● WHAT IS REQUIRED:
Would you retype, word for word, the line with "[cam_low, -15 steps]" and each line after it to the end of the entries below, leaving the pictures out?
---
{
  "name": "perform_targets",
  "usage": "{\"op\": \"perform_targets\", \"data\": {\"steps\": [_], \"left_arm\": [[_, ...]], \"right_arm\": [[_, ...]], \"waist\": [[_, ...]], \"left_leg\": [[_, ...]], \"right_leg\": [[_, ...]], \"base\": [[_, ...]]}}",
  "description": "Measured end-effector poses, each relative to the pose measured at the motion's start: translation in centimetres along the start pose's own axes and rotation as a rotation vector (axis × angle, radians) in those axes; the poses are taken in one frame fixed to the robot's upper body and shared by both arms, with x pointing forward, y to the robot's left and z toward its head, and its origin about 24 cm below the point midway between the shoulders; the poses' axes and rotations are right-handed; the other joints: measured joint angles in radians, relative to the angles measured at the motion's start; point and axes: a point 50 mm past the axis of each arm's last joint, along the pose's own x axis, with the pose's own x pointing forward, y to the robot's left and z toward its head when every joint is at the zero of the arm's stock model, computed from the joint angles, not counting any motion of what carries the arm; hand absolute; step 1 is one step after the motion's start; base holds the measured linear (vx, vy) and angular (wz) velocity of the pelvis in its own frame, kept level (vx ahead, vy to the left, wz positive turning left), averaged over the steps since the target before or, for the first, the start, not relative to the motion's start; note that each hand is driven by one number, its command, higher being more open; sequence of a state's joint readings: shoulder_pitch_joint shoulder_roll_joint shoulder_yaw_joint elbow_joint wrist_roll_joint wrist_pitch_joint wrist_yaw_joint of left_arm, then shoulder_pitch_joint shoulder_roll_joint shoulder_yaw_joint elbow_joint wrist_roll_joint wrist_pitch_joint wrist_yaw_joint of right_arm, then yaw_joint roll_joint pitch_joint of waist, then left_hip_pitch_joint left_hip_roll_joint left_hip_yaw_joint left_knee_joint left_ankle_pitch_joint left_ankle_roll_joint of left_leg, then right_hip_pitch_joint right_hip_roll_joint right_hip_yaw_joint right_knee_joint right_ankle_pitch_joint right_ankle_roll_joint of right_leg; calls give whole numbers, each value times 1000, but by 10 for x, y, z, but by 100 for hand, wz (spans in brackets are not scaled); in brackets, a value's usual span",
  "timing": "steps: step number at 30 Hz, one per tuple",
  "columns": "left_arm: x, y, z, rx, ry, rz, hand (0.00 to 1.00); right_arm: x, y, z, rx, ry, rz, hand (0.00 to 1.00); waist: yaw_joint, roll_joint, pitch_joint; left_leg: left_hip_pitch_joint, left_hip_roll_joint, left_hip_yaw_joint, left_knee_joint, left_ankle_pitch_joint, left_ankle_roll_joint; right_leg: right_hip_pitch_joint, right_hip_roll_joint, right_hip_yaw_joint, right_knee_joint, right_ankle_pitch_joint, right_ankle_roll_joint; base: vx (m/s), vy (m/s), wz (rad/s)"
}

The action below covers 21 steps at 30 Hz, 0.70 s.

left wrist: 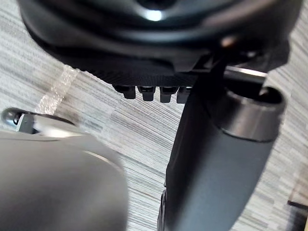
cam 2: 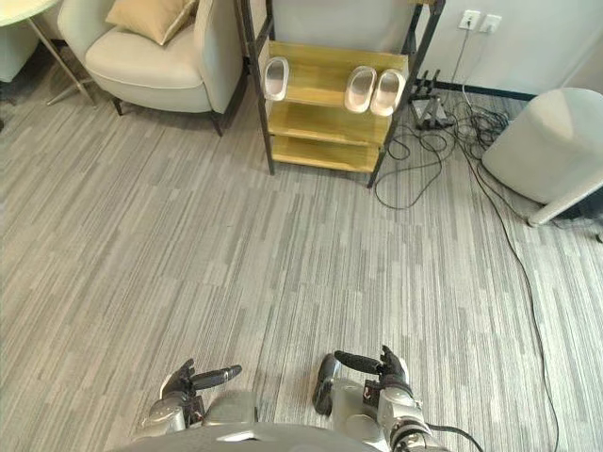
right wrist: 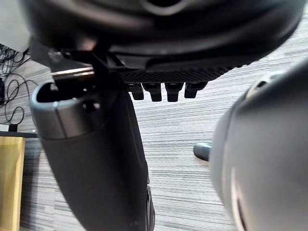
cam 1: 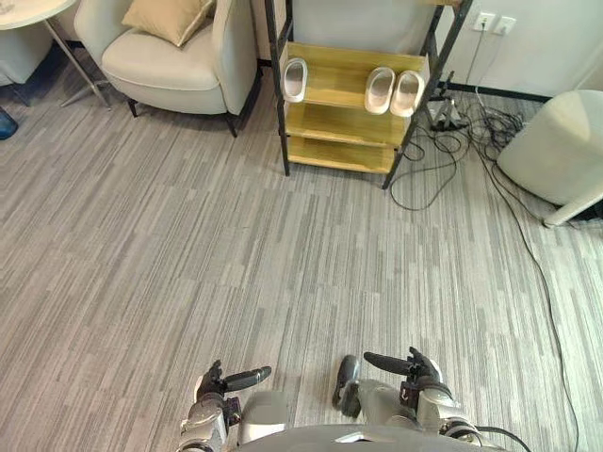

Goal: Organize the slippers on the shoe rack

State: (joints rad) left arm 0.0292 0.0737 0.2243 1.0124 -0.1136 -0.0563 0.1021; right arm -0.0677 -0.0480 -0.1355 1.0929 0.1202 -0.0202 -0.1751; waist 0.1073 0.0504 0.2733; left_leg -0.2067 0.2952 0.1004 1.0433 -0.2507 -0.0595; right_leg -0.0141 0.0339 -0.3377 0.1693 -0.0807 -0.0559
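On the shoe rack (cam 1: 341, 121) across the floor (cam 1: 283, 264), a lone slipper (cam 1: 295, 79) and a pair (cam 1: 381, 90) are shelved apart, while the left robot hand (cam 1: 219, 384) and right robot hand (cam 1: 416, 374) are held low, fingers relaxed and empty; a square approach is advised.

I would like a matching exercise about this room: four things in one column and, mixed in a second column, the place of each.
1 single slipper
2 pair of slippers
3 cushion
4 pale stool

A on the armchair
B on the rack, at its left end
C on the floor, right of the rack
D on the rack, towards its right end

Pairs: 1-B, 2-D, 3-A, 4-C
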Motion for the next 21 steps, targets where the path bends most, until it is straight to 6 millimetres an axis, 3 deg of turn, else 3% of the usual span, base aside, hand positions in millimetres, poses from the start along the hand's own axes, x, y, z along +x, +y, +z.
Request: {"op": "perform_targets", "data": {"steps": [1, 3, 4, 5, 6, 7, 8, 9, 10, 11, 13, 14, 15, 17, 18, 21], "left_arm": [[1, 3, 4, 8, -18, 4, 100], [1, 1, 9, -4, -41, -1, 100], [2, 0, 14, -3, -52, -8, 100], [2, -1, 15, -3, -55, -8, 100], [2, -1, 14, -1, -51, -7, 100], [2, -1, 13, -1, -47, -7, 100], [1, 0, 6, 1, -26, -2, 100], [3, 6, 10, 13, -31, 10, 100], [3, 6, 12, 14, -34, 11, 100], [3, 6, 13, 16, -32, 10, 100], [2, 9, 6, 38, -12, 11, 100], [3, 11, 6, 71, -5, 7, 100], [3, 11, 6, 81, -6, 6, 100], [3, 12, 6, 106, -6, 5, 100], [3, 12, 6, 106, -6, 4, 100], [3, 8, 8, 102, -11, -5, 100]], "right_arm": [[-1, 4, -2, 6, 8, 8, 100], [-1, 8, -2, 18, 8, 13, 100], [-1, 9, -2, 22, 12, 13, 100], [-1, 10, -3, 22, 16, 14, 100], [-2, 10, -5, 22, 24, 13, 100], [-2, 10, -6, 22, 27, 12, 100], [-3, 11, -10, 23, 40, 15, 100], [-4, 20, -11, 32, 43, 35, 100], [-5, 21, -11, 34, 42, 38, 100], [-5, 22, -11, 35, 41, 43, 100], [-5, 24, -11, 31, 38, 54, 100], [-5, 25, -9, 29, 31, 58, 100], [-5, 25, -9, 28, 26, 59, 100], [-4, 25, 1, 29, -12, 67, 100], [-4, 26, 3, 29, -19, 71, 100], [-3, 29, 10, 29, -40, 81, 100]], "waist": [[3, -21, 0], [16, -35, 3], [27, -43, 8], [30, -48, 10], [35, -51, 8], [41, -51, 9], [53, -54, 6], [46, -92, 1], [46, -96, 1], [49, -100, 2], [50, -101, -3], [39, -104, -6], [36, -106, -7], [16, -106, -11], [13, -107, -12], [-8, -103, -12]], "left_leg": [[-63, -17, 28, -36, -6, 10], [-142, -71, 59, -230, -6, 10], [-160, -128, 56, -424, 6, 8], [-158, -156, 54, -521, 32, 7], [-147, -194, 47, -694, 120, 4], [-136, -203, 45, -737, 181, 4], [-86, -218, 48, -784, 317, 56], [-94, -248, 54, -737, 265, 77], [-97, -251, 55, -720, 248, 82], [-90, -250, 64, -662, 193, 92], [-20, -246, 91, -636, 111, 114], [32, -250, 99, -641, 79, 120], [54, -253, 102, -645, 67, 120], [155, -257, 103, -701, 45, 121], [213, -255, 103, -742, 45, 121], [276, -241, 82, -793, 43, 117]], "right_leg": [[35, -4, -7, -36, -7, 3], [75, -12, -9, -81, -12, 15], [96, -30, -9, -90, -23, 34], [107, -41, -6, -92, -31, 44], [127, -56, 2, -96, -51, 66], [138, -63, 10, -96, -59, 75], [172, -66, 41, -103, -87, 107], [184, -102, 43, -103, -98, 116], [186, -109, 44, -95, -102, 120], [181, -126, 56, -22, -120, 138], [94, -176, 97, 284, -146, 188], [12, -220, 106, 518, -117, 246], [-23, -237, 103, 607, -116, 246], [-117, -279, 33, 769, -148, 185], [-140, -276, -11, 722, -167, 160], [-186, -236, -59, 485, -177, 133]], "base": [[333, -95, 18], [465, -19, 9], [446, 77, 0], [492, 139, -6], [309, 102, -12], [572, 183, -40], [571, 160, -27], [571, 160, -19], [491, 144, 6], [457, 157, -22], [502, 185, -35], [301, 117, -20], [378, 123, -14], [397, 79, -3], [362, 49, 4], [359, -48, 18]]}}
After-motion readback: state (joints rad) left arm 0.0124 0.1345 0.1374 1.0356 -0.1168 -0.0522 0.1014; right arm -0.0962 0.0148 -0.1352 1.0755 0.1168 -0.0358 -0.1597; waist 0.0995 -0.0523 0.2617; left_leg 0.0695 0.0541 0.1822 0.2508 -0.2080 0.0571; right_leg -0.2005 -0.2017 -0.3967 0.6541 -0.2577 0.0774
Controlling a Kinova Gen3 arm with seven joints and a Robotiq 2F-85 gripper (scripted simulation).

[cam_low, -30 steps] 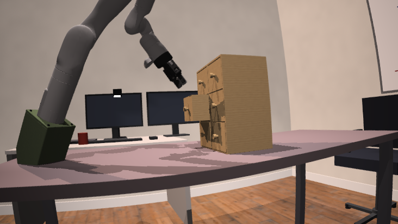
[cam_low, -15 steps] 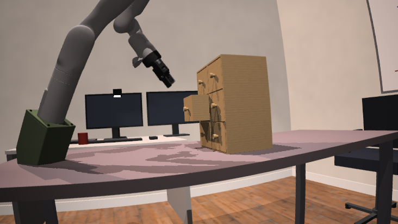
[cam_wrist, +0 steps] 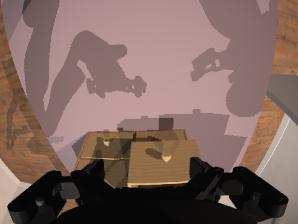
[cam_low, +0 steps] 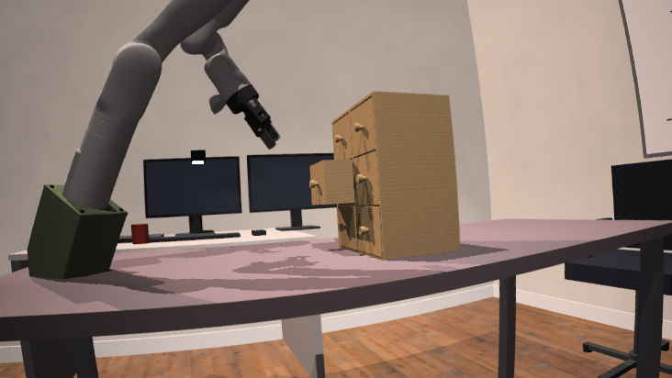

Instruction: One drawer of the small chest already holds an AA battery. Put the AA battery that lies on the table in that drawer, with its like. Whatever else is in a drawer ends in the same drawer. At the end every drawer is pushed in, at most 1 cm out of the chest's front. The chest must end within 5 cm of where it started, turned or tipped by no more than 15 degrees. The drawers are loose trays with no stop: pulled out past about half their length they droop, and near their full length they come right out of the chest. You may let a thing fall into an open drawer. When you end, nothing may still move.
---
● RESPONSE TO THIS TASK:
[cam_low, -15 steps] 
[cam_wrist, +0 steps] 
[cam_low, +0 steps] 

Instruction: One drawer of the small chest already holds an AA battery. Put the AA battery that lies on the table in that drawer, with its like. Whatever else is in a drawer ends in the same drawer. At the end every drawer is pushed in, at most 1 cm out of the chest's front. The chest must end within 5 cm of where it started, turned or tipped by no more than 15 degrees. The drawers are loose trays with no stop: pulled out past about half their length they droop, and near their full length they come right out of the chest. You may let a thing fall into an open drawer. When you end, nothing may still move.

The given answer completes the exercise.